El presidente Macri está en apuros. Se apuró, apenas asumió, en quitarle las retenciones al campo y en derogar puntos clave de la Ley de Servicios de Comunicación Audiovisual. Hoy la prensa oficial destaca el carácter equitativo de la reforma impositiva porque se araña unos puntitos a la timba del LEBAC y las operaciones en dólares. Olvidan la transferencia de ingresos al sector rural, que acaba de estrenar CEO en el ministerio. Se calculó (a julio de 2016) en $ 128.000 millones. Apurado también se lo vio al ministro de Economía, que aclaró que el impuesto a las Ganancias no se toca.



“Ya le mostré todo a Lilita”, dijo el jefe de Estado el mismo domingo en que estalló el caso de los Panamá Papers. Se apuró luego Marcos Peña en negar la existencia de las cuentas y los vínculos del mandatario con el escándalo. Parece la prehistoria. Los hechos y las pruebas lo desmentirían, pero estamos en épocas de la post verdad y, habrá que asumirlo, de la post justicia. Por las dudas, en trámite exprés se exculparía luego a Gustavo Arribas de lo que más pruebas y dichos de testigos habían señalado. La propia situación procesal del primer mandatario, incómoda y embarazosa, había sido resuelta de apuro en Tribunales apenas se calzó la banda celeste y blanca. Se habían apurado en la Casa Rosada para decretar la asunción de dos miembros de la Corte Suprema. Cuando vieron que no hacía falta el desatino legal, esperaron.
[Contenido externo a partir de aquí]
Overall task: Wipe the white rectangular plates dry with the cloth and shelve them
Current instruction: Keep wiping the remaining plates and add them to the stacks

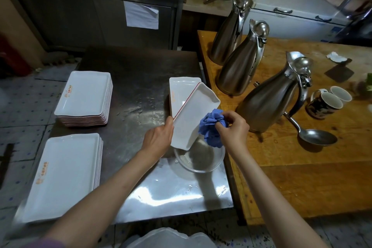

Finalmente cumplieron.Hoy violan a la señora de ojos vendados y disfrazan el abuso bajo el amor a la República.

Días previos a las elecciones legislativas, el coloquio de IDEA apuró al Gobierno. “Hay que acelerar”, ordenaron. Y les hicieron caso. Apuraron la suba de combustibles, decidida por otro de los CEOs, porque para muestra basta un botón. Y en pocos días lanzaron la “reforma permanente” con la consigna de que todos tenemos que poner el hombro para pasar el invierno. Los cambios en el sistema laboral son un atentado a la dignidad del trabajador.

Facilitan con las pasantías la precarización y la multitarea; inauguran el “banco de horas”, para que el préstamo sea el del obrero y la ganancia, del empleador; modifican el cálculo de la indemnización para reducirla entre un 25 y un 50% y, por si acaso, lanzan el “Plan Raje”, para que uno mismo se pague su propio despido. Se habían apurado en tildar de “mafiosos” a los abogados laboralistas, como para que la carrera no tenga obstáculos. La CGT, en ruinoso papel, solo se muestra preocupada en conservar sus privilegios, no los de sus representados.

Apenas conocido el veredicto de las urnas, regresaron al negacionismo, insistieron con el “curro” de los Derechos Humanos ante la CIDH, instalaron la revisión de juicios por delitos de lesa humanidad y la prisión domiciliaria para los pobres ancianos condenados. Se habían apurado en negar la existencia de Santiago Maldonado, se apuraron en mostrarlo en Entre Ríos, se apuraron el acusarlo de matar a un puestero, se apuraron en ubicarlo en Chile, se apuraron para mostrarlo “sacrificado” por la causa mapuche, se apuró el juez en aclarar –a 24 horas de los comicios- que el cuerpo no tenía lesiones. El apuro es la manifestación más evidente de lo que esconden. Tres meses después, queremos saber qué pasó con el (des) aparecido.

Habrá que responder con apuro al apuro. A la calle, antes de que nos manden ellos. No es el cuentito del lobo, la jauría tiene hambre. Llegó el tiempo de mostrar los dientes.